Respirabilidade e microclima
O material não-tecido permite:
- Passagem de ar.
- Evacuação da umidade.
- Redução da condensação interna.
Isso evita a criação de ambientes fechados que possam favorecer patógenos.
Passagem de luz
Permite a entrada de radiação difusa suficiente para manter a atividade fotossintética nos brotos protegidos.
Resistência mecânica
Projetada para suportar:
- Vento.
- Atritos leves.
- Exposição às intempéries durante a campanha.

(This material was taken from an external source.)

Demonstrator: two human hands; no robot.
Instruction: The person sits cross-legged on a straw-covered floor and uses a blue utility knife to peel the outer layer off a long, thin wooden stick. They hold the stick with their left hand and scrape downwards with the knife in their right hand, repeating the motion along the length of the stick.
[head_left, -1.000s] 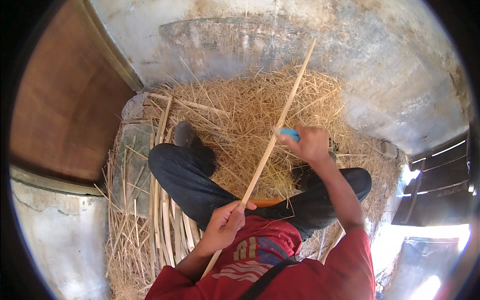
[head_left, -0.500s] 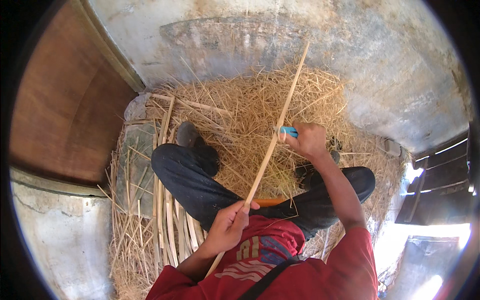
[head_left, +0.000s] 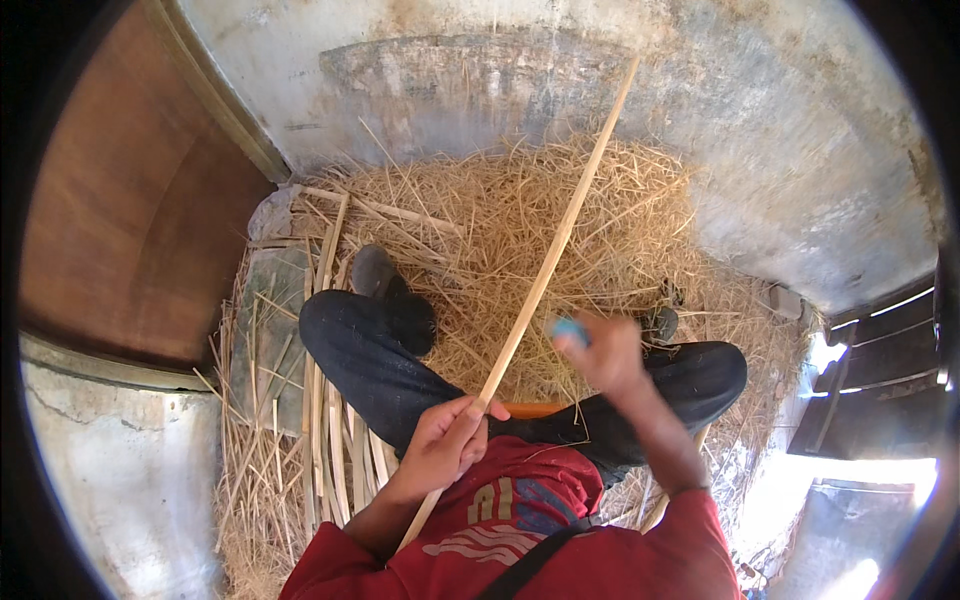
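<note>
A long, thin bamboo strip (head_left: 553, 257) slants from my lap up and away to the right, its far tip in front of the wall. My left hand (head_left: 452, 438) is closed around its lower part, with the thumb on top. The strip's near end runs down past my left forearm. Beside the strip on the right, my right hand (head_left: 608, 352) grips a blue-handled knife (head_left: 568, 333). Hand and knife are smeared by motion, and the blade cannot be made out. The knife is apart from the strip.
Thin shavings (head_left: 500, 215) cover the floor between and beyond my bent legs (head_left: 375, 335). Several more strips (head_left: 318, 430) lie lengthwise to the left. A stained wall (head_left: 420, 90) rises ahead, a brown panel (head_left: 150, 200) at the left, dark boards (head_left: 875, 385) at the right.
My right hand with the knife has come off the strip and moved down toward me. The strip's far tip has shifted up and slightly right; my left hand keeps its hold.
</note>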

Comportamento frente à umidade
Por não ser uma lâmina impermeável, não acumula água em seu interior, reduzindo riscos associados à asfixia radicular ou problemas fúngicos no colo da árvore.
Soluções como a coberture tubular para pistache da DNT Agro seguem esses princípios técnicos de proteção física respirável.
Aplicação prática em campo
Momento de colocação
O ideal é no final de março ou início de abril, dependendo da localização geográfica da plantação, pois é quando ocorre a brotação do pistache.
Instalação
- Ajustar ao tronco sem apertar.
- Fixar corretamente na base.
- Garantir estabilidade contra o vento.
Altura recomendada
Deve cobrir o trecho onde se concentram brotos tenros acessíveis ao inseto, geralmente os primeiros 40–60 cm em plantações jovens.
Erros frequentes
- Colocação tardia.
- Fixação inadequada.
- Remoção prematura.
Benefícios adicionais em plantações jovens
Quando corretamente instalada, a coberture tubular pode:
- Reduzir danos por atrito de máquinas.
- Diminuir a exposição direta ao sol em troncos jovens.
- Melhorar o estabelecimento inicial.
Conclusão
A clitra do pistache nem sempre provoca perdas catastróficas, mas em plantações jovens pode comprometer o ritmo de crescimento e a uniformidade.
Em um contexto de redução de produtos ativos e maior exigência ambiental, a proteção física por meio da coberture tubular não-tecida constitui uma ferramenta eficaz e consistente com o manejo integrado.
Antecipar-se ao período crítico de abril, maio e junho não é uma opção tática: é uma decisão estratégica no manejo profissional do pistache.